There's a homework problem in a textbook that asks to verify propriety of a certain posterior distribution, and I'm having a little trouble with it. The setup is you have a logistic regression model with one predictor, and you have an improper uniform prior over $\mathbb{R}^2$.

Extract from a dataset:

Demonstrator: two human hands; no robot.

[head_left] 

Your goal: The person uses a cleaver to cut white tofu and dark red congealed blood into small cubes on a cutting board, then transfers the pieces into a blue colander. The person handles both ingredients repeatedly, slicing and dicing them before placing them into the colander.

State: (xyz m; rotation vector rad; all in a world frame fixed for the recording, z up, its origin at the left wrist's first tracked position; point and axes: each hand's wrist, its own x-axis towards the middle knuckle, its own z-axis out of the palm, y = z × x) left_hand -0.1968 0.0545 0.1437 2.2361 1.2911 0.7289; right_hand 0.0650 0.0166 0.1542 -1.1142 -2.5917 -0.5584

Specifically, we assume for $i=1,\ldots,k$ that $$ y_i \mid \alpha, \beta,x_i \sim \text{Binomial}(n,\text{invlogit}(\alpha + \beta x_i)), $$ so the likelihood is $$ p(y \mid \alpha, \beta, x ) = \prod_{i=1}^k [\text{invlogit}(\alpha + \beta x_i)]^{y_i}[1-\text{invlogit}(\alpha + \beta x_i)]^{n-y_i}. $$ The trouble is that I suspect that this posterior is actually improper.
For the specific situation where $k=1$, if we use the change of variables $s_1 = \text{invlogit}(\alpha + \beta x)$ and $s_2 = \beta$, then we can see that \begin{align*} \iint_{\mathbb{R}^2}p(y \mid \alpha, \beta, x ) \text{d}\alpha \text{d}\beta &= \iint_{\mathbb{R}^2}[\text{invlogit}(\alpha + \beta x)]^{y}[1-\text{invlogit}(\alpha + \beta x)]^{n-y} \text{d}\alpha \text{d}\beta \\ &= \int_{-\infty}^{\infty}\int_0^1 s_1^{y-1}(1-s_1)^{n-y-1} \text{d}s_1 \text{d}s_2 \\ &= B(y,n-y) \int_{-\infty}^{\infty} 1 \text{d}s_2 \tag{*}\\ &= \infty. \end{align*} In the line with the asterisk we assume that $0 < y < n$, but if it doesn't, then we end up with the same thing.
Am I doing something silly here? Or is this an improper posterior?